Re: [RFC PATCH 2/2] xfs: map KM_MAYFAIL to __GFP_RETRY_HARD

From: Vlastimil Babka
Date: Tue Jun 21 2016 - 05:29:16 EST


On 06/21/2016 06:22 AM, Johannes Weiner wrote:
I think whether the best-effort behavior should be opt-in or opt-out,
or how fine-grained the latency/success control over the allocator
should be is a different topic. I'd prefer defaulting to reliability
and annotating low-latency requirements, but I can see TRY_HARD work
too. It just shouldn't imply MAY_FAIL.

It is always hard to change the default behavior without breaking
anything. Up to now we had opt-in and as you can see there are not that
many users who really wanted to have higher reliability. I guess this is
because they just do not care and didn't see too many failures. The
opt-out has also a disadvantage that we would need to provide a flag
to tell to try less hard and all we have is NORETRY and that is way too
easy. So to me it sounds like the opt-in fits better with the current
usage.

For costly allocations, the presence of __GFP_NORETRY is exactly the
same as the absence of __GFP_REPEAT. So if we made __GFP_REPEAT the
default (and deleted the flag), the opt-outs would use __GFP_NORETRY
to restore their original behavior.

Just FYI, this argument distorts my idea how to get rid of hacky checks for GFP_TRANSHUGE and PF_KTHREAD (patches 05 and 06 in [1]), where I observed the mentioned no difference between __GFP_NORETRY presence and __GFP_REPEAT absence, and made use of it. Without __GFP_REPEAT I'd have two options for khugepaged and madvise(MADV_HUGEPAGE) allocations. Either pass __GFP_NORETRY and make them fail more, or don't and then they become much more disruptive (if the default becomes best-effort, i.e. what __GFP_REPEAT used to do).
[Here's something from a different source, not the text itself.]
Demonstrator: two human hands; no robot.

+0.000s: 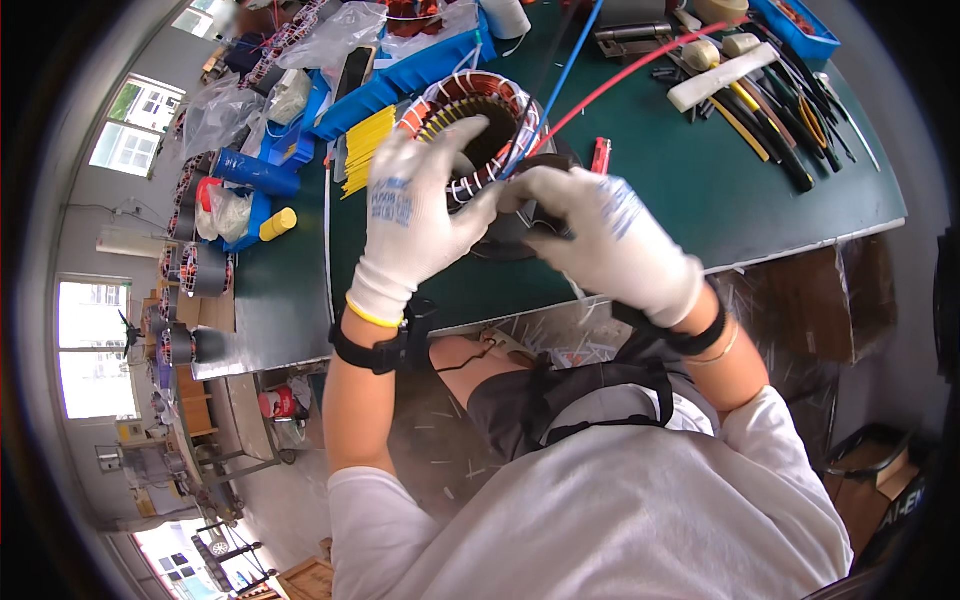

[1] http://thread.gmane.org/gmane.linux.kernel.mm/152313

As for changing the default - remember that we currently warn about
allocation failures as if they were bugs, unless they are explicitely
allocated with the __GFP_NOWARN flag. We can assume that the current
__GFP_NOWARN sites are 1) commonly failing but 2) prefer to fall back
rather than incurring latency (otherwise they would have added the
__GFP_REPEAT flag). These sites would be a good list of candidates to
annotate with __GFP_NORETRY. If we made __GFP_REPEAT then the default,
the sites that would then try harder are the same sites that would now
emit page allocation failure warnings. These are rare, and the only
times I have seen them is under enough load that latency is shot to
hell anyway. So I'm not really convinced by the regression argument.

But that would *actually* clean up the flags, not make them even more
confusing:

Allocations that can't ever handle failure would use __GFP_NOFAIL.

Callers like XFS would use __GFP_MAYFAIL specifically to disable the
implicit __GFP_NOFAIL of !costly allocations.

Callers that would prefer falling back over killing and looping would
use __GFP_NORETRY.

Wouldn't that cover all usecases and be much more intuitive, both in
the default behavior as well as in the names of the flags?